1 Departments of Endocrinology, 2 Clinical Biochemistry and 3 Surgery, University College London Hospitals, London, UK

(Correspondence should be addressed to G Conway, Department of Endocrinology, UCLH Foundation Trust, 250 Easton Rd, London NW1 2PQ, UK; Email: g.conway{at}ucl.ac.uk)

Objective: The use of bilateral adrenalectomy in the management of congenital adrenal hyperplasia (CAH) is controversial. We set out to review the outcome of 5 cases of CAH who have undergone adrenalectomy in our unit.

Design: A retrospective case note review and subject interview of the experience of adrenalectomy in the setting of a tertiary adult CAH clinic.

Methods: Subjects who had undergone adrenalectomy were reviewed at a routine clinic visit with particular reference to clinical and biochemical outcomes after adrenalectomy.

Results: Two subjects underwent surgery for the sole indication of desire for fertility with successful outcome and without subsequent adrenal crises. Three women suffered from the common clinical management problem of unsuppressible hyperandrogenism and worsening obesity. Whilst the outcome of improved appearance and weight loss was achieved in these subjects, all three experienced significant complications including pigmentation and acute episodes of adrenal insufficiency.

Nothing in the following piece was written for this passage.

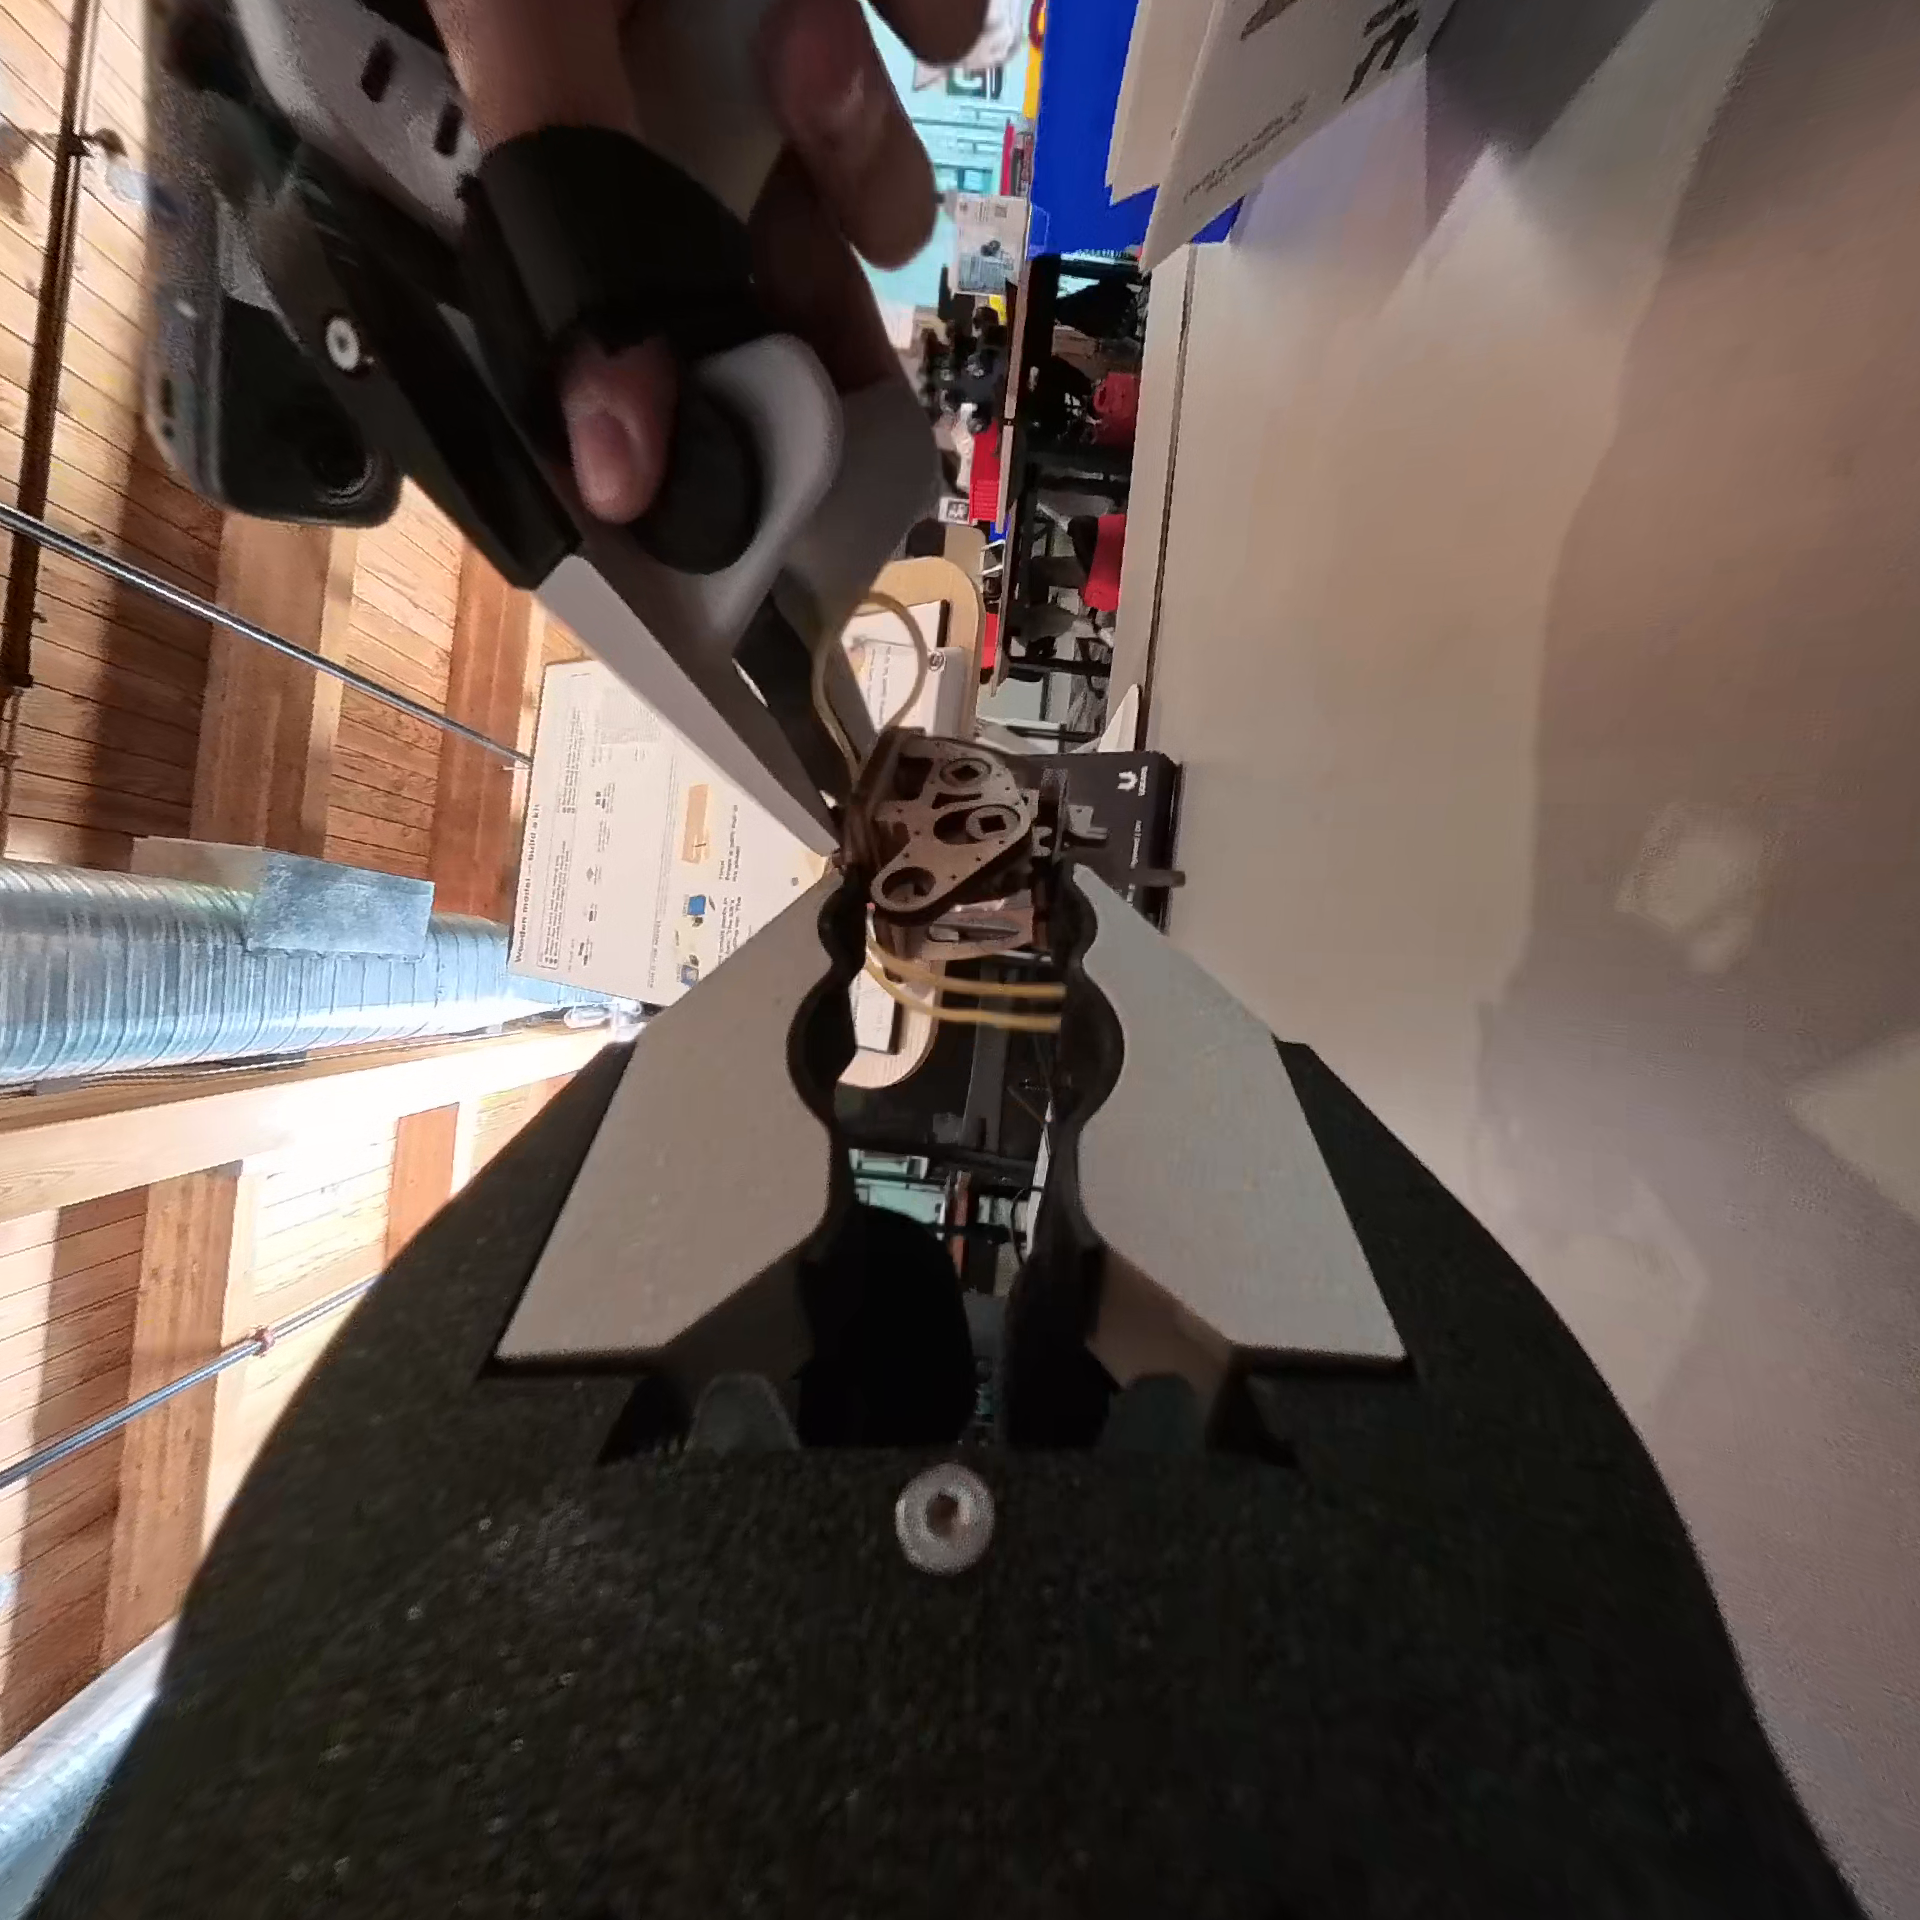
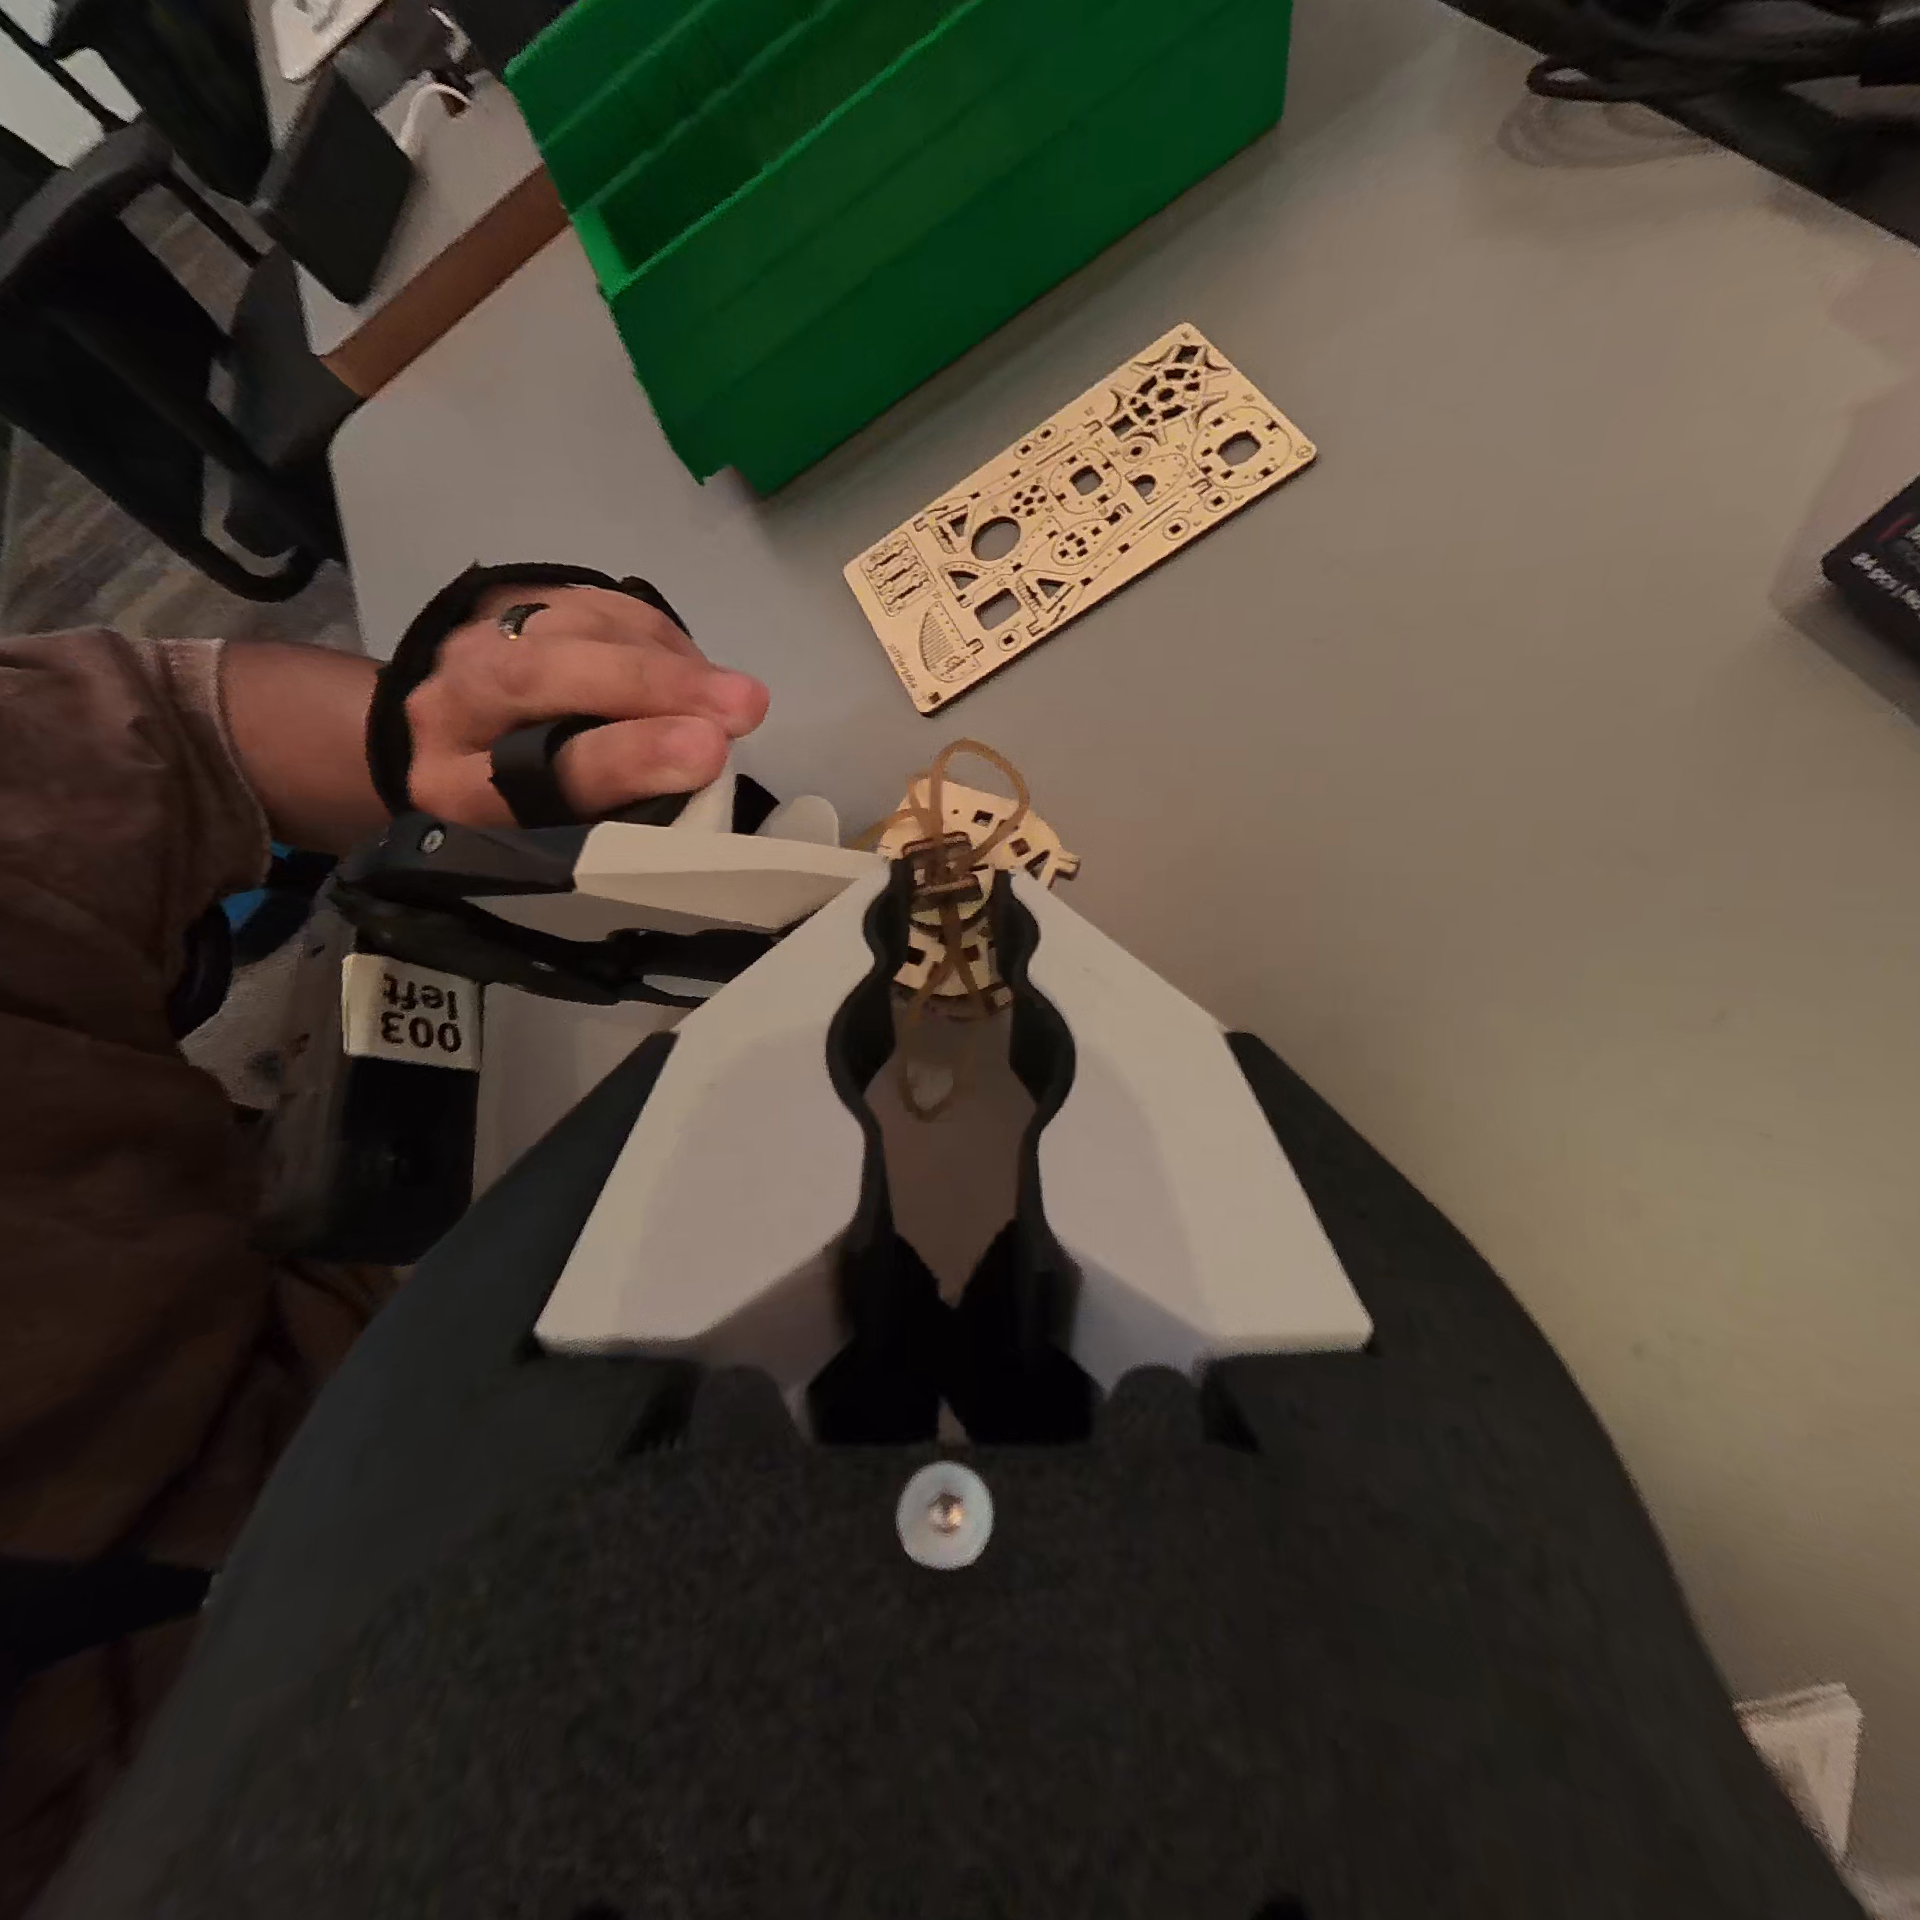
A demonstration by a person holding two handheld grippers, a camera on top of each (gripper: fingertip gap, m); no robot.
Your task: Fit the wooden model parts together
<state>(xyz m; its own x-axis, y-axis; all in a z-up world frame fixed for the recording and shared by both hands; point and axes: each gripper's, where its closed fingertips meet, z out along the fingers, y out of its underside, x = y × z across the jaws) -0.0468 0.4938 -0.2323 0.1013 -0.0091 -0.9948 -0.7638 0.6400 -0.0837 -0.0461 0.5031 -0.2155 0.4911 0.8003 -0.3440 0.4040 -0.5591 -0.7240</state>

Conclusion: We present a mean follow-up of 4.2 patient years and conclude that this procedure may be suitable for selected women with CAH. Outcomes for those pursuing fertility were positive; however, complications were noted in those women for whom the procedure was performed for symptom control. Accepting that the number of subjects is small, it is clear that more data are required before widely recommending this procedure.